Видно, за двадцать лет намолил Лапкин свое место, освятил верным служением казенной музе невзрачную чиновничью обитель. Креслице вертлявое шаткое, стол с тумбочкой под орех – смотреть не на что, а какую силу нечеловеческую дает сидельцу!
Говорят, мол, не место красит человека, а совсем наоборот. Это, судари мои, смотря на место. Бывает, что человек не человек, а черт знает что такое, но посади куда следует, и можно сразу к ордену представлять за заслуги в области промышленности, сельского хозяйства и других областях трудовой деятельности. Хотя бы и за стихи к праздникам да именинам. Оно вроде безделица, а тоже великое таинство. Кабы знать, из какого сора произрастает высокое искусство, так искусства бы не было.
Поэты и те не знают, я спрашивал.
Д
О Мрассказ
На излете зимы неожиданно потеплело.
Казалось, конец февраля, быть бы самым лютым морозам. Но с запада подул сильный теплый ветер, пригнал в город черные пухлые тучи, и они стали ронять на снег скупые зимние капли. Дождь буравил лежалые сугробы, превращал их в жесткую пемзу; тротуары стали опасны, как горные ледники. Прохожие робко ступали на всю подошву разом, придерживались за стенки домов; поругиваясь, обходили опасные места, огороженные полосатой лентой с наклеенными бумажками «Осторожно: сосули!».
Черт знает что, а не климат. Ерунда, а не февраль.
Семен толкнул плечом массивную дверь, поднажал, стал на пороге. Темно, а фонари все не горят. И ветер, ветер! Теплый, как парное молоко. Лицу приятно, а тело зябнет. Крыльцо, ступени к тротуару. За тротуаром бордюр, а за бордюром сугроб. Ровный такой сугроб. Это у Степана дворника манера: снег сгребает в сугробы, да ровняет лопатой сверху.
С чего бы тело зябнет? Что-то не так. Не хватает чего-то…
Пальто, – сообразил Семен. - Не хватает пальто!
На нем нет пальто и шапки, вот он и мерзнет. Только от чего бы он без пальто вышел? Верно, в гардеробе забыл. Или он пришел вовсе без верхнего? Зябко…

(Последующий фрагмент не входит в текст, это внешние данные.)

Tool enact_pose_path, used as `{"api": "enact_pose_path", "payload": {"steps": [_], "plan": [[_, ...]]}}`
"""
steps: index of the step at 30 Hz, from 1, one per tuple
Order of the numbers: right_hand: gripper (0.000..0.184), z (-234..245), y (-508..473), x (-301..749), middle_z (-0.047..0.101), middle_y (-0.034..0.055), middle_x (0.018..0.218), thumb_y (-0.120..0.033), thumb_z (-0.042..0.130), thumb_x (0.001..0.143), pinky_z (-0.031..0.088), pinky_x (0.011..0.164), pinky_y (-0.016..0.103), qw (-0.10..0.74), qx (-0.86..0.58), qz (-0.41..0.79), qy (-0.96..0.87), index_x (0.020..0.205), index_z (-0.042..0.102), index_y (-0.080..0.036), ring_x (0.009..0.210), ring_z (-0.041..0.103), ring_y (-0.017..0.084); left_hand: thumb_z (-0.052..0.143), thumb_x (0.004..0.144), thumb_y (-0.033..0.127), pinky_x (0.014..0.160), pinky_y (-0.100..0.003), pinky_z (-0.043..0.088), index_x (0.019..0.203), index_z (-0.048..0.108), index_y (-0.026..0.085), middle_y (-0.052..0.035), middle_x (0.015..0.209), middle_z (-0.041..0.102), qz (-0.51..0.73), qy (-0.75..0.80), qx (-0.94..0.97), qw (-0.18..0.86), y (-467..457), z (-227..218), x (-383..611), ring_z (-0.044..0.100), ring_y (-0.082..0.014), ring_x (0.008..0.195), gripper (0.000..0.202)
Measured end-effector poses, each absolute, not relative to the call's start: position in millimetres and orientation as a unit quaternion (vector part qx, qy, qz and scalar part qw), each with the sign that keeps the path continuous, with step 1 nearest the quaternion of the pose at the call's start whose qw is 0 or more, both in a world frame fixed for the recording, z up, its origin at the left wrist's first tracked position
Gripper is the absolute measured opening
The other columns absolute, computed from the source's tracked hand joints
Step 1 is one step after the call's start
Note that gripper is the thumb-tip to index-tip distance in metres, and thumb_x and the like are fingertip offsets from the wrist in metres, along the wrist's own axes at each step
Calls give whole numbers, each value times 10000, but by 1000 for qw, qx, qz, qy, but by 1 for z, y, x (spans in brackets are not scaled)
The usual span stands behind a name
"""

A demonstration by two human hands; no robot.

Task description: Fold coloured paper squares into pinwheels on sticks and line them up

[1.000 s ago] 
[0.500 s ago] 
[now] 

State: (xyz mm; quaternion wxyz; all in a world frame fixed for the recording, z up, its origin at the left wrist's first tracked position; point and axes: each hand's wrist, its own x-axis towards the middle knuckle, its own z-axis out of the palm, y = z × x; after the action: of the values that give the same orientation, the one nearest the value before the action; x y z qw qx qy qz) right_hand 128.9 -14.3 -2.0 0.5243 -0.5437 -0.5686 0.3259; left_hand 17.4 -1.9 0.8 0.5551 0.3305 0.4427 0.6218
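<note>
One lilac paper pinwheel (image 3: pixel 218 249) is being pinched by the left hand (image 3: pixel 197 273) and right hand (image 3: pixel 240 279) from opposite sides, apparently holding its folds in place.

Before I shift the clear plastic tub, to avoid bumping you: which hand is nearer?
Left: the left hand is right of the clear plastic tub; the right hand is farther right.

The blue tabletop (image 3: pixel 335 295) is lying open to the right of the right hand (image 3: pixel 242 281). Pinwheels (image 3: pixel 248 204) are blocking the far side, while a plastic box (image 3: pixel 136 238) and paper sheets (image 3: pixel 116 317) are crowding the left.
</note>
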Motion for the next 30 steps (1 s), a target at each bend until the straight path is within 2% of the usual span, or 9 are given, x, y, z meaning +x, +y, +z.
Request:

Семен зарыл дверь и сделал несколько шагов обратно, в вестибюль. Вот гардероб, сюда сдают одежду. Но он не помнил, чтобы раздевался и сдавал пальто. Не было этого. И шапки не было. Но не мог же он прийти в одном только пиджаке, верно? Человек не может разгуливать по улицам в пиджаке по такому холоду. Ах, ну что за голова, что за память?! Без Веры он не жилец. Как хотите, а без Веры ему не прожить. Она все знает и про пальто, и про шапку, она только в живописи не понимает, но это и к лучшему. Про живопись он ей объяснит, а она ему про пальто и шапку.
Семен посмотрел на ноги. Увидел ботинки с узорами соли. Кожа сначала промокает, потом подсыхает, и проступают узоры. Если бы не Дом, то он написал бы узоры, но это после.
После.
Сейчас надо писать Дом. Придет Вера, ей надо объяснить про Дом. Она, дурочка, никак не поймет. Ты, говорит, все дом какой-то пишешь, а лучше бы портреты писал. Семен улыбнулся и медленно двинул в мастерскую.
Тихо в училище, сумрачно, пусто. Шаги отдаются гулко. Прекрасное здание! Всякий раз, проходя у крайней правой колонны вестибюля, Семен чуть задерживался и его переполняли восхищение и благодарность. Он не смог бы объяснить почему из этой точки ему открывалось все великолепие замысла мастера, но именно отсюда он видел все здание разом, как бы изнутри и одновременно снаружи, ощущал легкость его, полет. Видел воздушные арки и бесконечные анфилады с лепниной по необъятным, как небо, потолкам. Какие линии, какая геометрия! Тридцать с лишним лет назад Семен впервые застыл здесь, не в силах двинуться с места, и выронил мольберт, с которым пришел на вступительные испытания. Ах, время надежд и упований!